I love Remembrandt’s* interpretation of the moment. Poor Joseph, utterly worn out by the drama, most of it carried out secretly in his heart, finally receives the touch that heals him by heading him in the right direction. The touch is so gentle, it does not even wake him.
****
In the dream, the angel addresses Joseph as “son of David.” (Who knows how Joseph’s unconscious imaged this for him?) It’s a puzzling detail in context, because David was a man of action! But Joseph, falling asleep, is doing something more glorious. The decisive moment in Adam’s life happened while he was in a deep asleep (Gen 2:21), remember. Abraham was under that same deep sleep when God cut the covenant with him (Gen. 15.12). And Jacob met the God of his fathers first in his dreams (Gen. 28:16). In the light of those stories we can see that Joseph is doing everything that needs to be done just by doing nothing but going to bed.
What was true for him is true for us, as well. At some point, faith just means doing nothing, accepting that we are limited and that our limitations are good—including our inability to stave off death and our inability to save those we love from pain. Sometimes, we have to be bold enough to resolve ourselves and fall to sleep, practicing for a good death, because that is the best way we’ve been given of being present to the God who raises the dead.
*****
A few years ago, a good friend of mine returned from an extended time overseas and promptly fell into the worst depression of his life. Nothing was working out as he’d hoped, and he could feel despair setting in. One week at church he reached out to someone, asking her to pray for him, and weeks later, she stopped him and said: “I don’t want to tell you what the Lord said, but here it is, he said you need to go to place of your pain. Where it hurts the most. Because he waits for you there.”
That, I believe, is the wisdom Joseph embodies, which Matthew’s story limns for us. It’s not a wisdom that applies to everyone in every case; we cannot make it into a hard-and-fast rule. But sometimes all we can do, and all we need to do, is seek out the place of our pain and make our bed in that hell, resting there, reclining into our frailty. Sometimes, the only right thing to do is to be still, to fall sleep, so the God who never sleeps can do good for us—the exceeding, abundant good that is not only more than we could ever achieve, but also more than we would ever dare to dream.
*I have no idea how this misspelling happened, but no way am I changing it!
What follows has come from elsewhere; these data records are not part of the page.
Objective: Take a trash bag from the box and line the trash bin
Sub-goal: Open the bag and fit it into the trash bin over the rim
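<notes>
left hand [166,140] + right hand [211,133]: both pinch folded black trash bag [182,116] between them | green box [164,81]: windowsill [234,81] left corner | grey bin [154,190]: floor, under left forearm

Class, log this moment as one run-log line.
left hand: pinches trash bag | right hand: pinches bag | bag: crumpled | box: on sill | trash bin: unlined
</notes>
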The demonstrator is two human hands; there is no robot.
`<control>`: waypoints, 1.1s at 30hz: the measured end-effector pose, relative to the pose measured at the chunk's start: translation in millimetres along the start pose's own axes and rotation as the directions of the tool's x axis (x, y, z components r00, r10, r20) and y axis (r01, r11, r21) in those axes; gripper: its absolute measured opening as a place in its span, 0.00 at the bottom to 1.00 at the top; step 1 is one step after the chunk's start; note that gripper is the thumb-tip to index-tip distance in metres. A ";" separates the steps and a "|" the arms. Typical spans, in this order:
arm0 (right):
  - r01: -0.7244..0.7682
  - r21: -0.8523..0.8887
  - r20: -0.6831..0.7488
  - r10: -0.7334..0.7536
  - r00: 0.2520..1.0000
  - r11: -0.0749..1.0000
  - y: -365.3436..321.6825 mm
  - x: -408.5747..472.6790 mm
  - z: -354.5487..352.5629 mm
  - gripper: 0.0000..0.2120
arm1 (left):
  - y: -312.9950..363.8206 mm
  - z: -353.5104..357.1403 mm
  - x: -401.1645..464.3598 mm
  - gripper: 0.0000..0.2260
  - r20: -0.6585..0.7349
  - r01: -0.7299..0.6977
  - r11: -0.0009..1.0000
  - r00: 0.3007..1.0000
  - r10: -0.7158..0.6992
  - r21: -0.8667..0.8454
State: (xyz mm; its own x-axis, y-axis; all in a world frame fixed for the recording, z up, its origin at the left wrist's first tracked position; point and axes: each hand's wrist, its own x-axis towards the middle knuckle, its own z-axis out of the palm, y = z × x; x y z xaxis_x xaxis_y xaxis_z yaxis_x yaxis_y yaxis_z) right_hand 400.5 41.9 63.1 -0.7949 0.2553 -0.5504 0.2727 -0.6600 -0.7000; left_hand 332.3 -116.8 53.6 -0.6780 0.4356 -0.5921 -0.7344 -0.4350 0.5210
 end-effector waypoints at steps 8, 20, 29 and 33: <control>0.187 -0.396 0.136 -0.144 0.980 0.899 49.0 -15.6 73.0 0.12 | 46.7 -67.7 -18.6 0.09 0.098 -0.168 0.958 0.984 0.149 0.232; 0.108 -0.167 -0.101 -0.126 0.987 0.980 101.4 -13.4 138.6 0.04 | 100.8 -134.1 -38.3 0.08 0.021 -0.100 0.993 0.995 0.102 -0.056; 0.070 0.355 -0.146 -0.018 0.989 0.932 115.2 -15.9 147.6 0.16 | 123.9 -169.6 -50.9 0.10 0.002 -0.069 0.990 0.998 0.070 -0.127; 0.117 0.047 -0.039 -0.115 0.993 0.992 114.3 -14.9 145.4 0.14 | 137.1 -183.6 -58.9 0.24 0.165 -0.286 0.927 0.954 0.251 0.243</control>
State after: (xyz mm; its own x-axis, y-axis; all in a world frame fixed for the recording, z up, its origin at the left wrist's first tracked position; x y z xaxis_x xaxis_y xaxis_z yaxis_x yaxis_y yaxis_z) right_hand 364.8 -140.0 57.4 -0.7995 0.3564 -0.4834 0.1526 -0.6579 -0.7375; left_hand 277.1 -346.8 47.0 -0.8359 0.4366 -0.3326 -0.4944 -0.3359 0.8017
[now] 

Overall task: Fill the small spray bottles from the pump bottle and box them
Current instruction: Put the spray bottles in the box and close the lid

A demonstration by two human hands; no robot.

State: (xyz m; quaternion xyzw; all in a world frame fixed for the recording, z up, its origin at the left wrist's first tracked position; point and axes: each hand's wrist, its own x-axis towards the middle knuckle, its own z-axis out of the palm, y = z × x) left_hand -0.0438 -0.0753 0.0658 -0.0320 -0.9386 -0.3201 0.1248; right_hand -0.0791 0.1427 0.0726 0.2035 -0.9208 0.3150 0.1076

Yes Chris, 1000 times. Even in our worst imagination of what is at hand, the hardest thing and the only thing, really, we can do is total surrender by placing ourselves in His loving embrace. God is never doing nothing. We just can’t see or comprehend what is happening. God is I Am-ing all the time.
Thank you Chris for your encouraging words.
Amen. I loved this the first time, and more now. The layers of how God is with us during the Advent story are beautiful and it is good to rest in that. This sermon has an immediacy that I know. Thank you for sharing these reflections here.